As one makes one’s way to the front bedroom, just outside the door on the left and below a large mirror, is a small round table. On the table is a superb sculpture of Dylan’s head by Ceri J. Hopkin. It is Dylan in later life and it captures the facial despair that one can see in the famous Rollie McKenna photograph of Dylan entwined in a tree.

A section of the staircase
PHOTOGRAPH BY Peter Thabit Jones

As I step into the bedroom, where Dylan was born, I see on my left a blue-coloured iron cot, tidy with blankets and with an upright doll, and a tall wardrobe with a mirror next to it. This room was regarded as the ‘best’ bedroom and, in fact, would have been mainly used by relatives visiting the Thomases. The walls are a pale green with a white surround up to the white ceiling. There is a large double bed, with a wooden trunk at placed in front of it. Useful information sheets about the room have been laid out on its top.

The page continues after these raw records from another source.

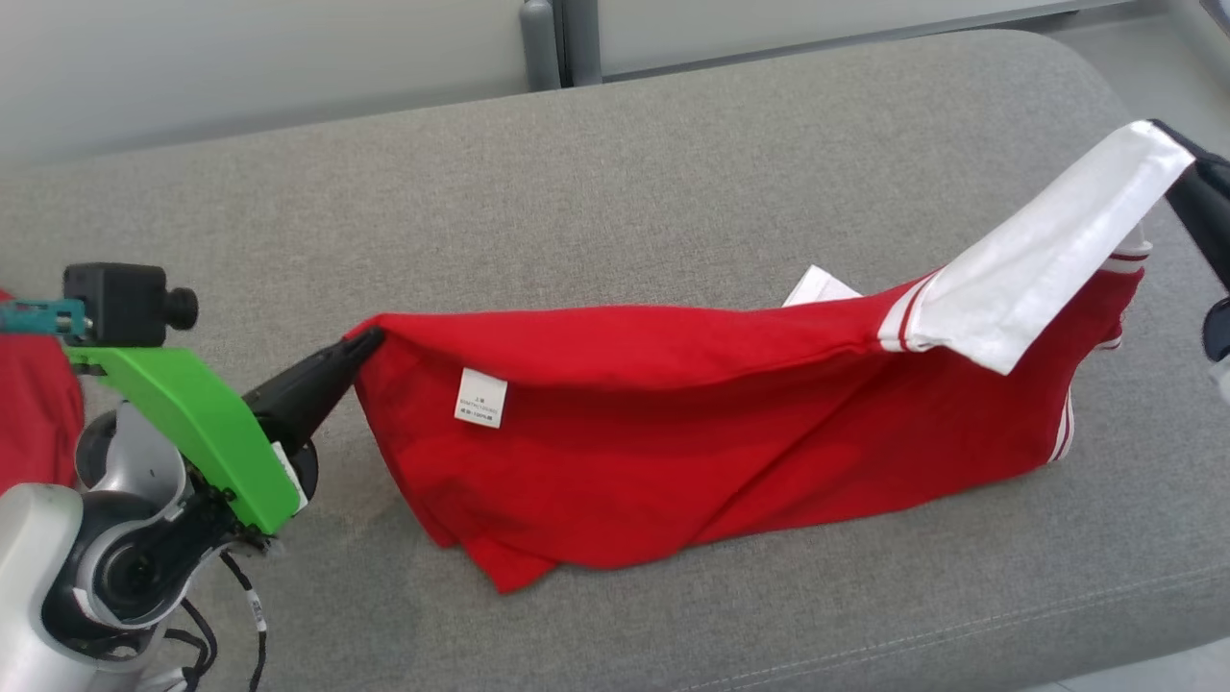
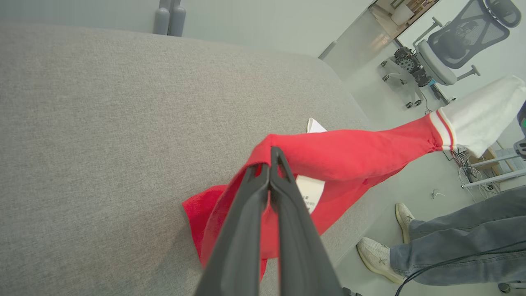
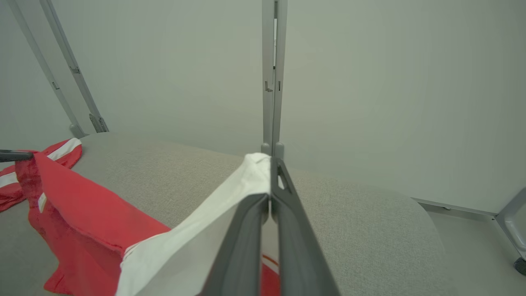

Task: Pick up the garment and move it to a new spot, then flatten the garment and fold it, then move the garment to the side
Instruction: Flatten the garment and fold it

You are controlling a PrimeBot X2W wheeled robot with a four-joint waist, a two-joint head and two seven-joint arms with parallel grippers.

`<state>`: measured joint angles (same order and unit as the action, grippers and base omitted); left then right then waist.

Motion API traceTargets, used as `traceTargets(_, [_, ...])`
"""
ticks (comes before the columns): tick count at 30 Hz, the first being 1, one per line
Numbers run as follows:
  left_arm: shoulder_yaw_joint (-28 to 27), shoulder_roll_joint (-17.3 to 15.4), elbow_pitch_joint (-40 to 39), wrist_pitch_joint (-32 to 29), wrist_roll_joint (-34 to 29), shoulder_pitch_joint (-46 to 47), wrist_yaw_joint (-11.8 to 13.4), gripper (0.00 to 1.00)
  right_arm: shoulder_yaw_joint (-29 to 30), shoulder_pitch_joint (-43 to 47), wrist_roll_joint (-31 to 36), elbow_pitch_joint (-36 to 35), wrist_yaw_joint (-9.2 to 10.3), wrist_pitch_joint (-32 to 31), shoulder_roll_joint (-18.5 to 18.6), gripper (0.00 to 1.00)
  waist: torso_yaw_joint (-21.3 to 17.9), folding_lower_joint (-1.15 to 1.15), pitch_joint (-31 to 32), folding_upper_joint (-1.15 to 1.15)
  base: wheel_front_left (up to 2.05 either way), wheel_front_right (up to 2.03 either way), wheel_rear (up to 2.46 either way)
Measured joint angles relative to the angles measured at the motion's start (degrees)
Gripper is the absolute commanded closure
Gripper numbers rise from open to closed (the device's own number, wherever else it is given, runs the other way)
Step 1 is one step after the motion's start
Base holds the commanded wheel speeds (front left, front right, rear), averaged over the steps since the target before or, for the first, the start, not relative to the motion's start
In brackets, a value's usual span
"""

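The garment point(image 1: 673, 423) is red with white striped cuffs, a white end section point(image 1: 1047, 259) and a white label point(image 1: 480, 396). It hangs stretched between my two grippers, its lower edge resting on the grey cushion point(image 1: 673, 173). My left gripper point(image 1: 368, 338) is shut on the garment's left corner, seen up close in the left wrist view point(image 2: 271, 160). My right gripper point(image 1: 1161, 127) is shut on the white end at the upper right, with the white cloth point(image 3: 197, 234) draped over its fingers point(image 3: 283, 213).
Another red cloth point(image 1: 34, 413) with white stripes point(image 3: 61, 150) lies at the cushion's left end. A person's legs and pale shoes point(image 2: 378, 257) stand on the floor beside the cushion, near an office chair point(image 2: 448, 49). A grey partition post point(image 1: 557, 43) rises behind.
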<state>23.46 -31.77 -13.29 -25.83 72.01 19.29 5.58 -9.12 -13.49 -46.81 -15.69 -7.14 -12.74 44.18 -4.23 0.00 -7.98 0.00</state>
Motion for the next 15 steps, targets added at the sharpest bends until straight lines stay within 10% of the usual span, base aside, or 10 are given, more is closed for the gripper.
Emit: traceTargets(15, [6.44,7.73,17.06,-0.25,-7.25,8.25,0.59,1.0,-9.29,-2.78,9.27,5.32,0.02,7.4,-12.6,1.0,-2.66,0.0,-11.6,0.0,0.0,0.0,0.0])
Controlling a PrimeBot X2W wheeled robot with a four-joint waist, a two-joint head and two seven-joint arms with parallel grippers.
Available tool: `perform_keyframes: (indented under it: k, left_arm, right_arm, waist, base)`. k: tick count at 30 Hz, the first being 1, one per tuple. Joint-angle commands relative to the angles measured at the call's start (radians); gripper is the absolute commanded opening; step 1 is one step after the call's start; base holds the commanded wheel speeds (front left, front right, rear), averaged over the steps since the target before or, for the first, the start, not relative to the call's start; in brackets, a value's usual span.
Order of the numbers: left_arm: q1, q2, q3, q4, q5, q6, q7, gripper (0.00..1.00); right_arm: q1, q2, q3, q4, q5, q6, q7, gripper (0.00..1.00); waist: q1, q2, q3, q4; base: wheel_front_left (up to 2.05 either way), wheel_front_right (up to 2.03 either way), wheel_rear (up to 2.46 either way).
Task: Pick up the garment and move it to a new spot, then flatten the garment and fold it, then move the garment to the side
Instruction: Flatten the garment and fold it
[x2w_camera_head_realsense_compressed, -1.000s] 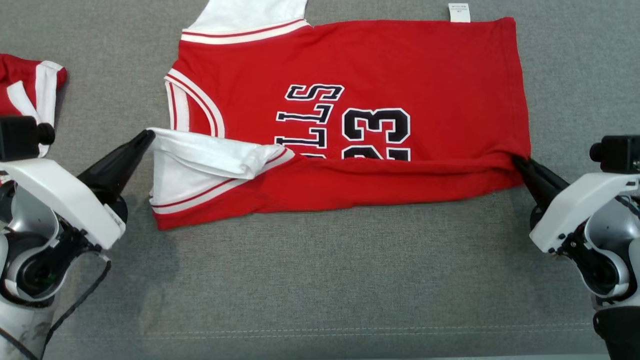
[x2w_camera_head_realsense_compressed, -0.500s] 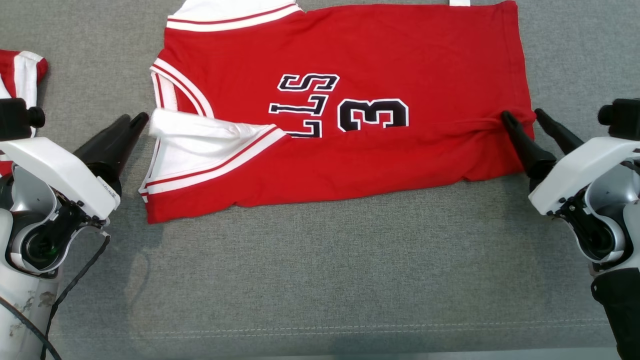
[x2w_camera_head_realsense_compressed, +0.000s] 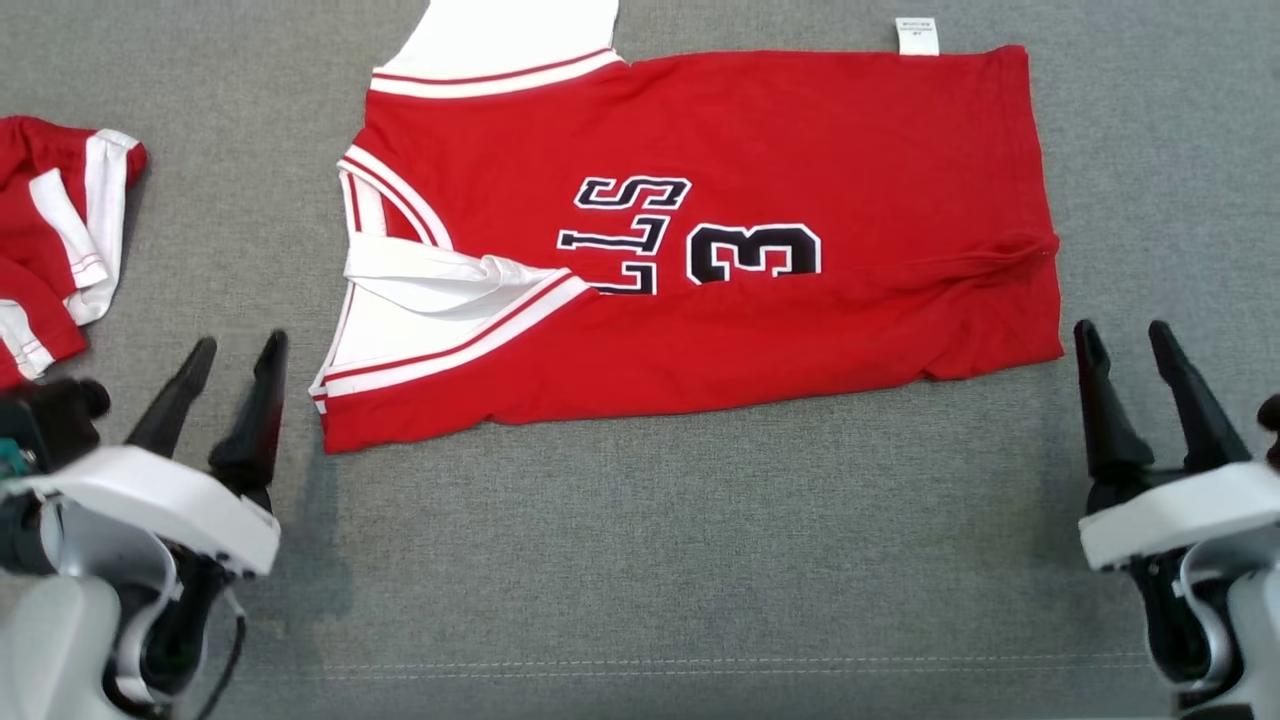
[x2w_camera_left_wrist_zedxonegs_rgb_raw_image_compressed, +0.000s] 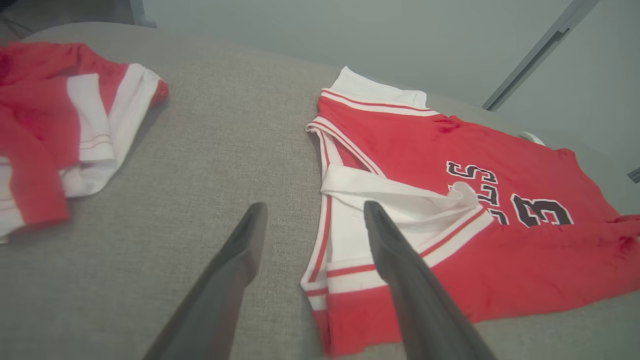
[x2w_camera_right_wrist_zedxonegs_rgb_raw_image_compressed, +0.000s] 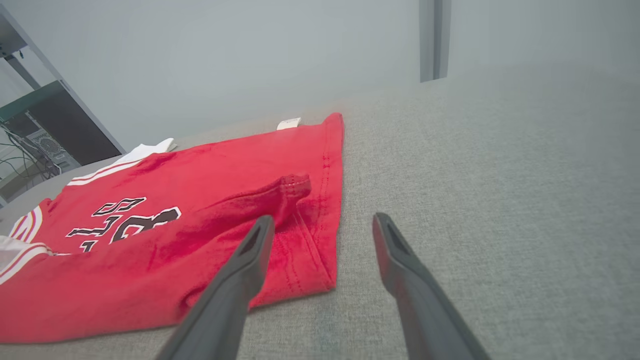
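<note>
Grey cushion (x2w_camera_head_realsense_compressed: 640, 560), jersey (x2w_camera_head_realsense_compressed: 800, 130) now free of left gripper (x2w_camera_head_realsense_compressed: 240, 343), right gripper (x2w_camera_head_realsense_compressed: 1122, 330)

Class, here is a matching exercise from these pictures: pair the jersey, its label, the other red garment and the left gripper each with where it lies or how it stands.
Column one:
1. jersey
2. label
3. other red garment
4. left gripper

Column two:
A. crumpled at the left edge of the head view
B. open, holding nothing
C. sticking out past the jersey's far edge
D. lying folded in the middle of the grey surface

Pairs: 1-D, 2-C, 3-A, 4-B.
</note>
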Motion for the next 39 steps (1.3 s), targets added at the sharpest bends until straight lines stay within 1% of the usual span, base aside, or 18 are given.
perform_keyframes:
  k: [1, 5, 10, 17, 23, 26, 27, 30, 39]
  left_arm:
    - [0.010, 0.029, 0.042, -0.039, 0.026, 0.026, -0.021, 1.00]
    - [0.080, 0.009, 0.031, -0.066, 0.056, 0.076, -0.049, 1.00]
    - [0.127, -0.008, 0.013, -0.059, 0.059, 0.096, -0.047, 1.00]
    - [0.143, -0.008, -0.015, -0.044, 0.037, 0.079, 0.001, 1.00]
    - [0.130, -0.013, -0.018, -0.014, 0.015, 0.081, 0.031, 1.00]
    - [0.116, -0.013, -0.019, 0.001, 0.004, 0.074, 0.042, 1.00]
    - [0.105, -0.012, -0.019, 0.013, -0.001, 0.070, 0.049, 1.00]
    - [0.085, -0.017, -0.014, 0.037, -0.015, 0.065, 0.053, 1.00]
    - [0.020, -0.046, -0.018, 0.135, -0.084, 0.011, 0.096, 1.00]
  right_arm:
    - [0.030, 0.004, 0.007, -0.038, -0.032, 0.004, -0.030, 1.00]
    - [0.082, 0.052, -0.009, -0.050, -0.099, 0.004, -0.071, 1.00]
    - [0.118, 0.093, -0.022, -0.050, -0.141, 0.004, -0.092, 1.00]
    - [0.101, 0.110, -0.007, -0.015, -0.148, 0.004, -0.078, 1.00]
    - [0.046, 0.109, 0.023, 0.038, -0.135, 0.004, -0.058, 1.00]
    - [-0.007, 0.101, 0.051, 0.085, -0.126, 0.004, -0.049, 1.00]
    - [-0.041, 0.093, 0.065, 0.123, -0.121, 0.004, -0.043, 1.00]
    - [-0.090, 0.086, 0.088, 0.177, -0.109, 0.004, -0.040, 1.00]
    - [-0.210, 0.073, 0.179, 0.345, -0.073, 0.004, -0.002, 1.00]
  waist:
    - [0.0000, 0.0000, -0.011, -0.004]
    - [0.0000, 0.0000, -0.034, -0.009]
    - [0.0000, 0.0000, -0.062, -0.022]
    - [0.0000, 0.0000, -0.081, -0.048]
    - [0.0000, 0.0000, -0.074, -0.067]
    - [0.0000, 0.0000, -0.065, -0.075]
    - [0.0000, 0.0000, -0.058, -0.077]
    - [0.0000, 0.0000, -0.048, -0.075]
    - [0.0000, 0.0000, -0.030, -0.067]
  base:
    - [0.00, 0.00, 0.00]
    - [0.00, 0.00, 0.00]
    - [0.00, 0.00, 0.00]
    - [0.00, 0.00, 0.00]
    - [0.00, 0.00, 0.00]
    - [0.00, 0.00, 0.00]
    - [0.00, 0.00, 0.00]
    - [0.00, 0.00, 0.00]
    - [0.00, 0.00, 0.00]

The room has two dressers with mirrors, with such things as a vase and bowl, hand mirrors, brush and comb. One occupies the area of the large bay window, with a wooden cupboard with drawers to its left side, and the other one is to its right. I note two bedside cabinets and two short and stout chairs. There is also a chair with a fox stole draped over it. Some framed pictures of an animated version of his Under Milk Wood (A Play for Voices) have been hung above the bed. A bunch of bright flowers ‘flame’ in the black-coloured fireplace. Only an occasional car is heard going up or down the road outside.

The cot in the front bedroom
PHOTOGRAPH BY Peter Thabit Jones

The middle bedroom, painted in what I would describe as a pale-yellow, was Nancy’s and as one enters there is a dresser with a large oval mirror, with various things placed on it, including a small jug and bowl. Another dresser with a mirror stands in front of the window, home to two hand mirrors, a hair brush and some dainty containers. I notice a leaflet, which is an advertisement for Electra, the Greek tragedy by Sophocles.

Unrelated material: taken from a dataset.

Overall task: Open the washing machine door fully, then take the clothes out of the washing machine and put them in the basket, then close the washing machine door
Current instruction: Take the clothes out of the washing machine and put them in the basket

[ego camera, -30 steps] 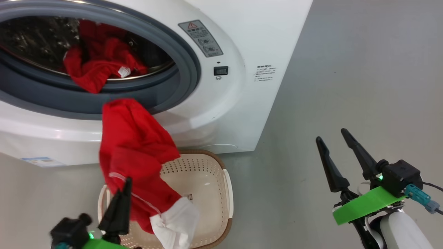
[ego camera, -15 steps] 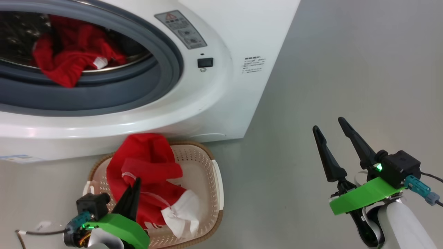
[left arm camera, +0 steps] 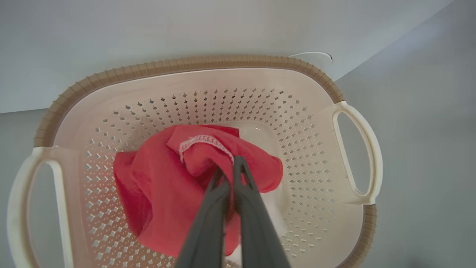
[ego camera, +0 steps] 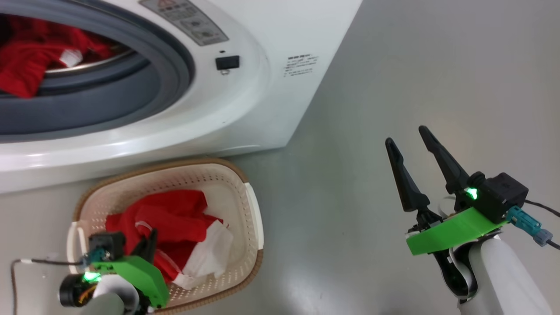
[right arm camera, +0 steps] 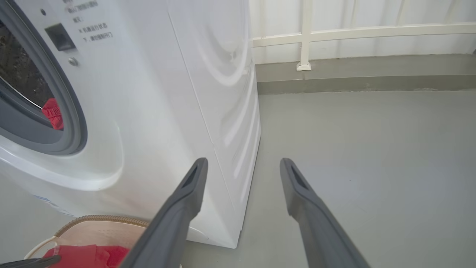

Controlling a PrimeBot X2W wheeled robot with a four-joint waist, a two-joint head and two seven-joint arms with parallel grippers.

An outgoing person, Nancy was a member of Swansea Little Theatre, then based in Mumbles, and acted in Electra in 1933. Dylan, encouraged by her acting roles, was also with the theatre for a while.

There are framed photos of Nancy on the mantelpiece of the black-coloured fireplace. A child’s wooden doll’s house is on the floor and a school satchel hangs on a chair. There are two single beds and a bedside cabinet. A Singer sewing machine, Nancy presumably would have been taught by her mother to sew, is on an ornate table with drawers. An information sheet has been put on the top of a short stool. What strikes one, as with the previous rooms so far, is the sheer conscientious effort to present the ‘realism’ of when the family lived in number 5.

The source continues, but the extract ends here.